Task brief
Find all the lines in the entries below that hold the word "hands" and copy them.
--- Dataset records Enclosed Below ---
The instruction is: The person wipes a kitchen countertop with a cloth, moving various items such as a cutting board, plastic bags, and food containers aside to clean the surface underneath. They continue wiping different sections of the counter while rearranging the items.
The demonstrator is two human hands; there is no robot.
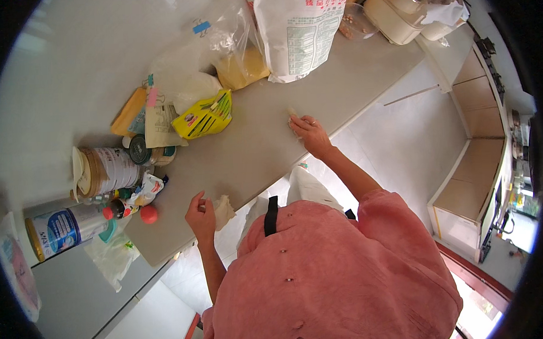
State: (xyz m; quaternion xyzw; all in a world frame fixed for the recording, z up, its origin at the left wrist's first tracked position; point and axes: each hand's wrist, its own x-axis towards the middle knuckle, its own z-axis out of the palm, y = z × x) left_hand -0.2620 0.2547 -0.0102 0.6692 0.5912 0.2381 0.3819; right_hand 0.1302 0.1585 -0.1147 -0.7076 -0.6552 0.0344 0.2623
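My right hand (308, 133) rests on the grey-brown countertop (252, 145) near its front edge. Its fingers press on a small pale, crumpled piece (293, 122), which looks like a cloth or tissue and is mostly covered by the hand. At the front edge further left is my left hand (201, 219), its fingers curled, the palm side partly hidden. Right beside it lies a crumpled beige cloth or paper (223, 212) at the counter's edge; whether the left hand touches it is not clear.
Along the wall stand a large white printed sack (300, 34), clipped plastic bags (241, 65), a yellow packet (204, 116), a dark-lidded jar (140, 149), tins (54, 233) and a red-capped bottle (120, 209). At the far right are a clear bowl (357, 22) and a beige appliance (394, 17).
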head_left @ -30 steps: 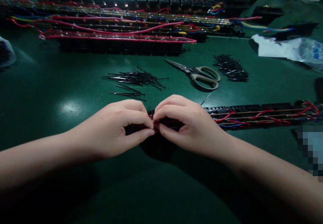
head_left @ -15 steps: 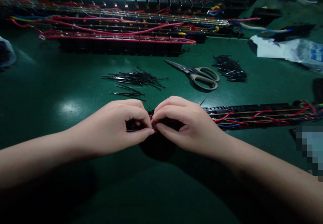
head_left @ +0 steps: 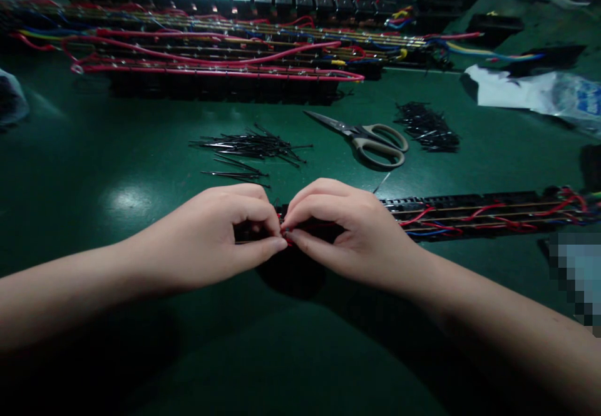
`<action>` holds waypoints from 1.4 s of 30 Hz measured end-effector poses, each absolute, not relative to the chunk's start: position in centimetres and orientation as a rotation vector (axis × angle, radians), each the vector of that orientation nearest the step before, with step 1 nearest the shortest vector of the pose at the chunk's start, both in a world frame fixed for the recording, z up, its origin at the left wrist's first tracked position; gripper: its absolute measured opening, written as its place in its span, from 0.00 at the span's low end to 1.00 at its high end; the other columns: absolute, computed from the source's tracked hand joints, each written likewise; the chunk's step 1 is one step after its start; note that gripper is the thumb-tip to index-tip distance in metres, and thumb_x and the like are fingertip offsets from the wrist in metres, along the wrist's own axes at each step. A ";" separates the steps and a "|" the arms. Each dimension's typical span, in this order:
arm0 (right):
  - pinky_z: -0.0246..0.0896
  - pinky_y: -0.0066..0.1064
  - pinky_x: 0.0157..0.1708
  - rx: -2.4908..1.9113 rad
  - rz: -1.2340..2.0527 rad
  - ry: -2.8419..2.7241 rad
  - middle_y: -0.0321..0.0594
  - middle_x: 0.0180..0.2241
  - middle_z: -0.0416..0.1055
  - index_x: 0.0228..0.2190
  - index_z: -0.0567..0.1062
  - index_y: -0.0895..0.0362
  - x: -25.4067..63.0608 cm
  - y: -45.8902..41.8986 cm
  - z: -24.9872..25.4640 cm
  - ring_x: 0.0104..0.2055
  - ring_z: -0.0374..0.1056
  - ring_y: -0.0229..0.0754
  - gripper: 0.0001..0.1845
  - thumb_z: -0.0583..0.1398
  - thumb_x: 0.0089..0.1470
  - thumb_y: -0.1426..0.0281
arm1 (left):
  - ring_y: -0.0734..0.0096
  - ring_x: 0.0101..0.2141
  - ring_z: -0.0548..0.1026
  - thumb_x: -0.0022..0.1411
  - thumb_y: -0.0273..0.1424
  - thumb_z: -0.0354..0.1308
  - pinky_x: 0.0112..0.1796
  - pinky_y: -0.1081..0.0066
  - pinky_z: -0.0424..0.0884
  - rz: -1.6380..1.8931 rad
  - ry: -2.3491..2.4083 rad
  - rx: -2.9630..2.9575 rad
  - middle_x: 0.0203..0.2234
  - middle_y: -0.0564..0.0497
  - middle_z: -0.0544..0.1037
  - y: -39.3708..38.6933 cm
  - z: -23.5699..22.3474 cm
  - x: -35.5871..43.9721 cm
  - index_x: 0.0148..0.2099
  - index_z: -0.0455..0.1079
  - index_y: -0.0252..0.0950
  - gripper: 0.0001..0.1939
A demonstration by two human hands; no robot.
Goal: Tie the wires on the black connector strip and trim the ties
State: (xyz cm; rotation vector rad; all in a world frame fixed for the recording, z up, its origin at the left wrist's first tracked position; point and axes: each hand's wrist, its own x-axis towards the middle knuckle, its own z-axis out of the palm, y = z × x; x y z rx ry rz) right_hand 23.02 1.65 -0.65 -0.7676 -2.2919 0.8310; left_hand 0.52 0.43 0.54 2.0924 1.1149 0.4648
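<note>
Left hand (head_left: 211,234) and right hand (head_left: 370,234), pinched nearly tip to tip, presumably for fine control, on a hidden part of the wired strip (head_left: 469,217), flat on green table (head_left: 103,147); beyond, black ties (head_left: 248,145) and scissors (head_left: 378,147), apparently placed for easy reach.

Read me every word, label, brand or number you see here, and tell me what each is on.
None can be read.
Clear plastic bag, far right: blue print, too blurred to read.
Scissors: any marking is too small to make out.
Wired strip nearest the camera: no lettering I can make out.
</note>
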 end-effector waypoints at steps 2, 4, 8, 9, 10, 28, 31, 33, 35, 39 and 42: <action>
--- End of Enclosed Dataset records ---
Exercise answer
The demonstrator is two human hands; there is no robot.
A demonstration by two human hands; no robot.

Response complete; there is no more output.